- Born: Katherine Lucy Bridget Burke 13 June 1964 (age 62) Islington, London, England
- Occupations: Actress; comedian; writer; producer; director;
- Years active: 1982–present
- Kathy Burke's voice on Desert Island Discs Desert Island Discs, BBC Radio 4, 15 August 2010

= Kathy Burke =

British actress (born 1964)

Katherine Lucy Bridget Burke (born 13 June 1964) is an English actress and comedian. She appeared in sketch shows such as French and Saunders (1988–1999), Harry Enfield's Television Programme (1990–1992), and Harry Enfield & Chums (1994–1998), and played a recurring role as Magda on the BBC sitcom Absolutely Fabulous (1992–2012). From 1999 to 2001, she starred as Linda La Hughes on the BBC sitcom Gimme Gimme Gimme, for which she received a British Comedy Award and two BAFTA nominations.

Burke made her film debut in the 1982 drama Scrubbers. For her portrayal of Valerie in the 1997 film Nil by Mouth, she won Best Actress at the Cannes Film Festival and was nominated for a BAFTA for Best Actress in a Leading Role. Her other film appearances include Sid and Nancy (1986), Dancing at Lughnasa (1998), Elizabeth (1998), This Year's Love (1999), Kevin & Perry Go Large (2000), The Martins (2001), Anita and Me (2002) and Once Upon a Time in the Midlands (2002). Having spent most of the 2000s concentrating on her work as a theatre director, she returned to film roles in the 2010s with Tinker Tailor Soldier Spy (2011), Pan (2015) and Absolutely Fabulous: The Movie (2016). Starting from 2019, Burke fronted a series of documentaries for Channel 4: Kathy Burke's All Woman (2019), Kathy Burke: Money Talks (2021) and Kathy Burke: Growing Up (2023).

==Early life==
Burke was born at the Royal Free Hospital, London, on 13 June 1964, and was brought up in Islington, North London, by her Irish Catholic parents Paddy (from Galway) and Bridget (from Cork). She has two elder brothers. Her mother, known as Bridie, died of cancer when Burke was two years old. She lived with her father, a builder who was an alcoholic, and attended the Maria Fidelis Convent School, a secondary school in Euston, until she was 16 years old. She then studied at the Anna Scher Theatre School in Islington.

==Career==
Burke's first role was in the 1982 film Scrubbers, directed by Swedish actress Mai Zetterling and featuring Pam St. Clement, Robbie Coltrane, Miriam Margolyes, Honey Bane, Debby Bishop and Eva Mottley. The film was set in a young offenders' institute for girls and was seen as a female version of the film Scum.

Burke appeared in a non-speaking role in a 1985 public information film about heroin addiction. The following year she appeared in a non-speaking role as 'witness in doorway' in an award-winning advert for The Guardians 'Points of View'.
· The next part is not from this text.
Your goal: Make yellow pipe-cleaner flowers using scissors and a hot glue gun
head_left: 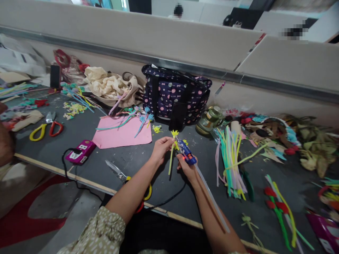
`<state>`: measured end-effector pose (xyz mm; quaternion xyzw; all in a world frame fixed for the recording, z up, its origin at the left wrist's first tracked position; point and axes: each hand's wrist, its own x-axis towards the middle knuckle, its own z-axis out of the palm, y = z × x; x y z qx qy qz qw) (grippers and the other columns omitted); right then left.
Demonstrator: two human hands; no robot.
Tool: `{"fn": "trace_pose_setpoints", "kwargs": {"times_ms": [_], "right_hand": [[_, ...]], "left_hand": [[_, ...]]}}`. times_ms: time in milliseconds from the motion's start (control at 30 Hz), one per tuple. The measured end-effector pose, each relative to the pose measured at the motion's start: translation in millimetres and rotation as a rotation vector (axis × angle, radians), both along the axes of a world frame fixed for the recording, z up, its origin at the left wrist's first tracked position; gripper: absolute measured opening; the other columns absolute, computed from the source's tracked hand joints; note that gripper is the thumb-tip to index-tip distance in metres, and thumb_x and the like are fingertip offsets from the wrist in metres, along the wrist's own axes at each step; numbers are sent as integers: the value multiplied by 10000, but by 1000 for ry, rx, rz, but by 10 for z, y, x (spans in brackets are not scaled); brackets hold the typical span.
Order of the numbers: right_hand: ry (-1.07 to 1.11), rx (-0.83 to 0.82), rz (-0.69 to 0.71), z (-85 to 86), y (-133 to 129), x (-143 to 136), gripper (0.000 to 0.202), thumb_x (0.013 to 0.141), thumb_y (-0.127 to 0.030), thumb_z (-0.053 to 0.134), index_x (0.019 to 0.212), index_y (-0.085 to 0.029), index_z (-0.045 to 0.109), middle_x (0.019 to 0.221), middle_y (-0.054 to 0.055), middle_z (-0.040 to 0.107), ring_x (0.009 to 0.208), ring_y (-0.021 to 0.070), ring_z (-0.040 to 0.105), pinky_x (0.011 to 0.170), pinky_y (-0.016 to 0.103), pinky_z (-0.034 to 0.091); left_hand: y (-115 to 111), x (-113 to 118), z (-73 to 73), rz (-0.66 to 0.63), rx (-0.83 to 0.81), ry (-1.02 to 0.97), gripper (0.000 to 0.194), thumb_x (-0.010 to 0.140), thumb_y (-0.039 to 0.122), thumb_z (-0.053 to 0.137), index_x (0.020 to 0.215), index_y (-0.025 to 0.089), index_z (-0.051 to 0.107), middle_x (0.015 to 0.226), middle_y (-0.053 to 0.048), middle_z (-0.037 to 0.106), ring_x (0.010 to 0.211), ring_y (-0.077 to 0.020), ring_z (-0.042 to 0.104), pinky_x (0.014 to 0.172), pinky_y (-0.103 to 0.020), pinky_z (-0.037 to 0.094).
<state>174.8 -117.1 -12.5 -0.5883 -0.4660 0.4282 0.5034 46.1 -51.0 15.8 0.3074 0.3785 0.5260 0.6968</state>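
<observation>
Between the fingers of my left hand point(162, 150) is a yellow pipe-cleaner flower point(171, 164), its stem hanging down and its bloom at the top. My right hand point(187, 167) is wrapped round a blue glue gun point(186, 151) with a small red light. A long clear glue stick point(212, 197) runs out of its back end along my right forearm. The gun's nozzle end is close to the flower; whether they touch I cannot tell. More yellow petal pieces point(156, 129) lie on the table just beyond my left hand.
Scissors point(116, 171) lie by my left forearm, more scissors point(47, 127) farther left. A purple power strip point(81, 152) has a black cord. Pink paper point(124, 132), a polka-dot bag point(174, 91), a green jar point(209, 120) and bundled pipe cleaners point(231, 162) surround the hands. Another person's arm point(5, 141) shows at left.
</observation>
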Motion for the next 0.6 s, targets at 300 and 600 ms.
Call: {"fn": "trace_pose_setpoints", "kwargs": {"times_ms": [300,600], "right_hand": [[25,2,6,-16,6,-9,353,689,-510,682,702,-170,585,440,-40,522,352,126,536,369,220,444],[18,-4,12,-17,3,-4,334,711,-491,678,711,-171,584,430,-58,497,345,122,528,372,218,431]], "left_hand": [[7,-6,-30,-6,43,9,281,613,375,787,728,137,691,609,-8,613,502,-59,481,514,-187,359],[14,-22,1,29,73,27,264,628,362,778,737,135,699,606,-11,605,498,-55,451,498,-181,358]]}}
Burke first became familiar to television audiences as a player of minor roles in sketches by better-known performers such as Harry Enfield, Dawn French and Jennifer Saunders. Early TV work included regular appearances on the chat show The Last Resort hosted by Jonathan Ross on UK Channel 4 in the mid-1980s, playing the characters 'Tina Bishop' and "Perry the Pre-pubescent Schoolboy". Bishop was a continually pregnant "expert" offering advice on household chores, always with disastrous results. Both Perry and Tina (renamed "Waynetta Slob") later re-appeared as recurring sketch characters in Harry Enfield programmes. Along with French and Saunders, she has contributed to two Comic Relief charity singles. She first appeared as a member of Bananarama parody band Lananeeneenoonoo in 1989, and then as a member of Spice Girls look-alike band the Sugar Lumps in 1997.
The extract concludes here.